| Task description |
Search the records below for the string "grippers" and copy each line where it turns up.

(Collected data)
====

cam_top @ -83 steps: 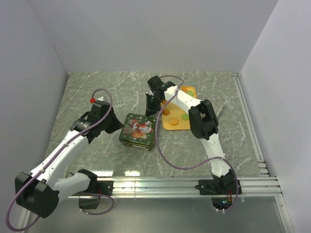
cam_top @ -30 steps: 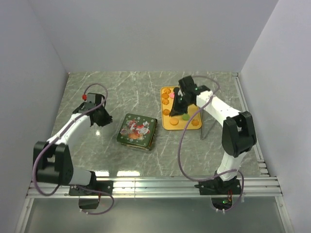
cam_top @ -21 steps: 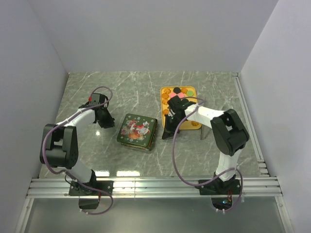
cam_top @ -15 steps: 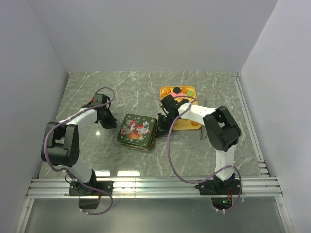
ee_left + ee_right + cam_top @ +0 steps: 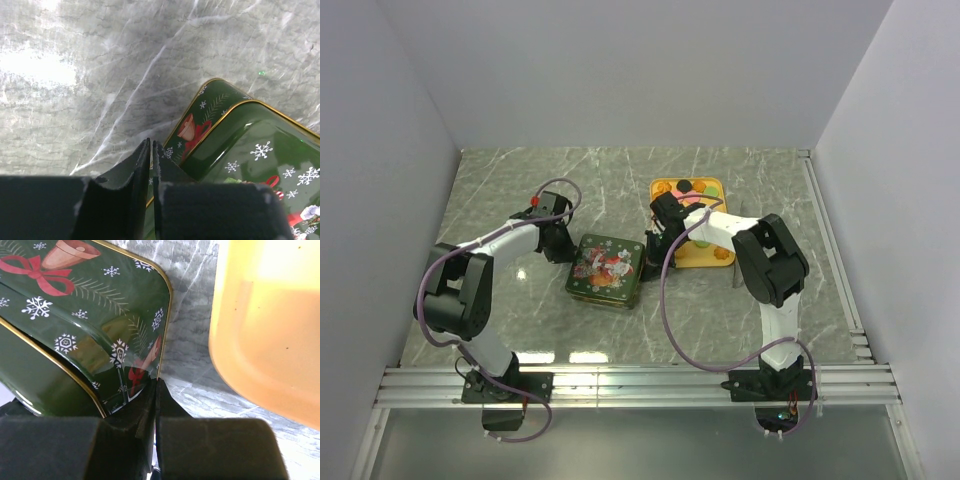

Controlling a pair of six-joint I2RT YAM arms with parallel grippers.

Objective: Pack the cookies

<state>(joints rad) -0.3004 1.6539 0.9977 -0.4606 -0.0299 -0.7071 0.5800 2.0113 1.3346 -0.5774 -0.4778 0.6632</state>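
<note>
Top external view takes in the whole marbled worktop (image 5: 520,190). A green Christmas tin (image 5: 605,270) sits mid-table with its lid on, and a yellow tray (image 5: 705,258) lies just to its right, reaching farther back. The cookies (image 5: 670,187) are on that tray, showing mostly at its far end: orange ones with a pink, a green and a dark one among them. None shows as packed, so the job looks barely begun. The tin has to be opened, the cookies moved in and the lid put back.

The left pincer (image 5: 563,247) is down at the tin's far-left corner. The right pincer (image 5: 650,245) is at the far-right corner, between tin and tray.

Only the wrist views tell how the pincers stand. Each is clenched, fingers pressed together on nothing, with the tips low against the tin's edge. The right wrist view also shows a bare stretch of tray. The left wrist view shows no tray and no cookies.
</note>
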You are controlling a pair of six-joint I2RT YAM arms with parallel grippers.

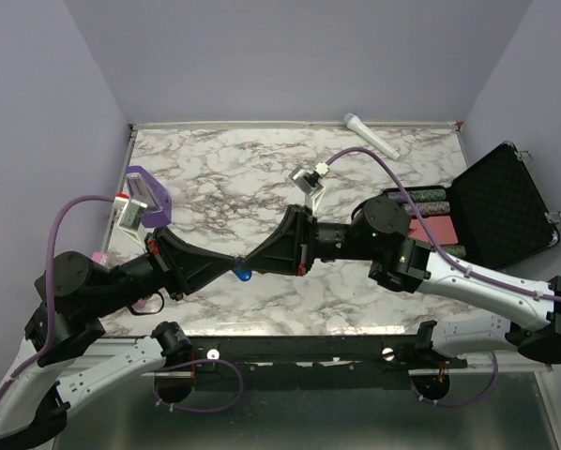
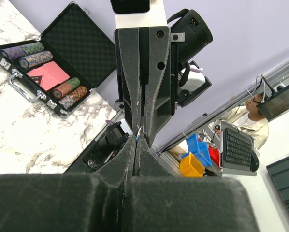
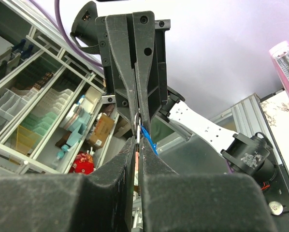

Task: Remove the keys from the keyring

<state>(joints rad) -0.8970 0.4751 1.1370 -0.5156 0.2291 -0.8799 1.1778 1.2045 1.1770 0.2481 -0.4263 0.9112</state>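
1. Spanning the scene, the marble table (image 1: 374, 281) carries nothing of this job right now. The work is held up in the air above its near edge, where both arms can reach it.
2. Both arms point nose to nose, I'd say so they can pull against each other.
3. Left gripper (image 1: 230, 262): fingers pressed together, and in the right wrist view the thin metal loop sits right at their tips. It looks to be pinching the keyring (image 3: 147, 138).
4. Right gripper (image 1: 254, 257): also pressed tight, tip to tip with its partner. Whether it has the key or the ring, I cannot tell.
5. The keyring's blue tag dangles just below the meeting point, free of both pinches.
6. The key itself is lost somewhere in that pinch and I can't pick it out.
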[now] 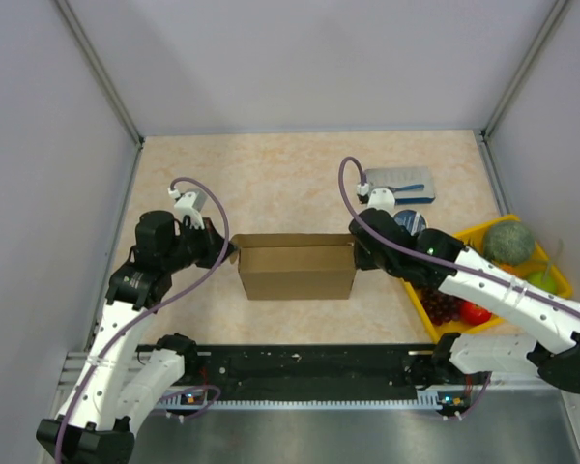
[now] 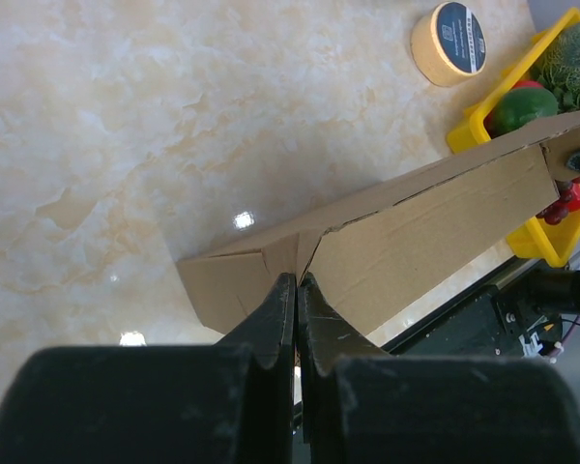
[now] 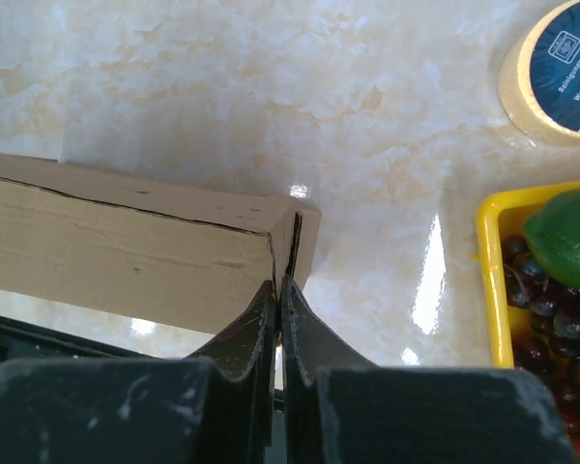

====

| Reply |
Controlling a pair of six-joint I2RT YAM arms with parallel grippers.
You are controlling a pair of six-joint I2RT YAM arms with parallel grippers.

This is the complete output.